Single‐signal entity approach for sung word recognition with artificial neural network and time–frequency audio features
Author(s) -
Khunarsa Peerapol
Publication year - 2017
Publication title -
the journal of engineering
Language(s) - English
Resource type - Journals
ISSN - 2051-3305
DOI - 10.1049/joe.2017.0210
Subject(s) - speech recognition , computer science , artificial neural network , signal (programming language) , word (group theory) , audio signal , artificial intelligence , pattern recognition (psychology) , speech coding , mathematics , programming language , geometry
Singing voice recognition is very different from speech recognition or automatic speech recognition because there are distinct differences between speaking and singing voices. The problem is complex because music audio signals with their background instrumental accompaniments are regarded as noise sources that degrade the performance of the recognition system. This study proposes a statistical learning method to recognise words in a vocal audio signal with background music and to classify the region of a singing voice in a polyphonic audio signal. The goal of this study is to solve the problem of recognising words from sung input without using any method to separate instrumental from the background.
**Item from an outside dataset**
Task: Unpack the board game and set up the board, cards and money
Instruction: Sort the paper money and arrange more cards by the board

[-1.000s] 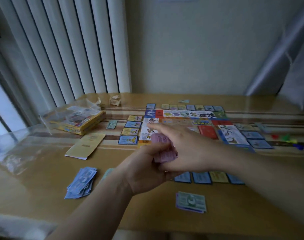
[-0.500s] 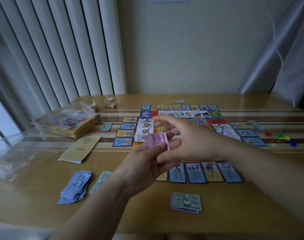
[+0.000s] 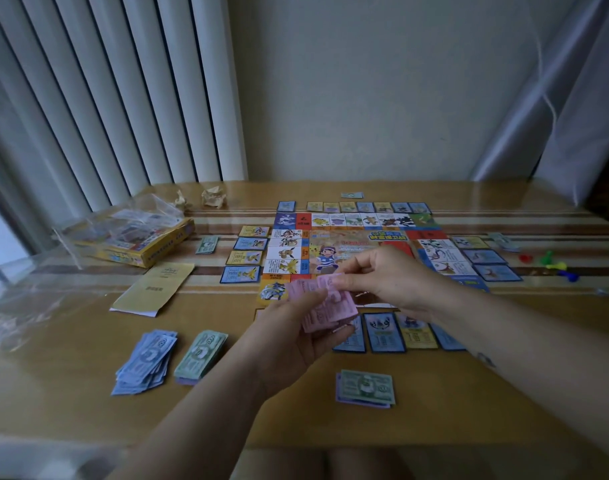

This study also applies a concept from image recognition by using a spectrogram feature as an image to solve the problem. An audio signal with accompanying music was analysed and transformed into a spectrogram feature. To recognise it, the entire spectrogram feature was sliced, forming a feature vector for a feed‐forward neural network classifier. Several classification functions were compared, including K ‐Nearest Neighbour, Fisher Linear Classifier, Linear Bayes Normal Classifier, Naive Bayes Classifier, Parzen Classifier and Decision Tree. The results show that using a feed‐forward neural network can effectively recognise sung words at an accuracy rate of more than 93.0%. In particular, this system can recognise cross‐language music data.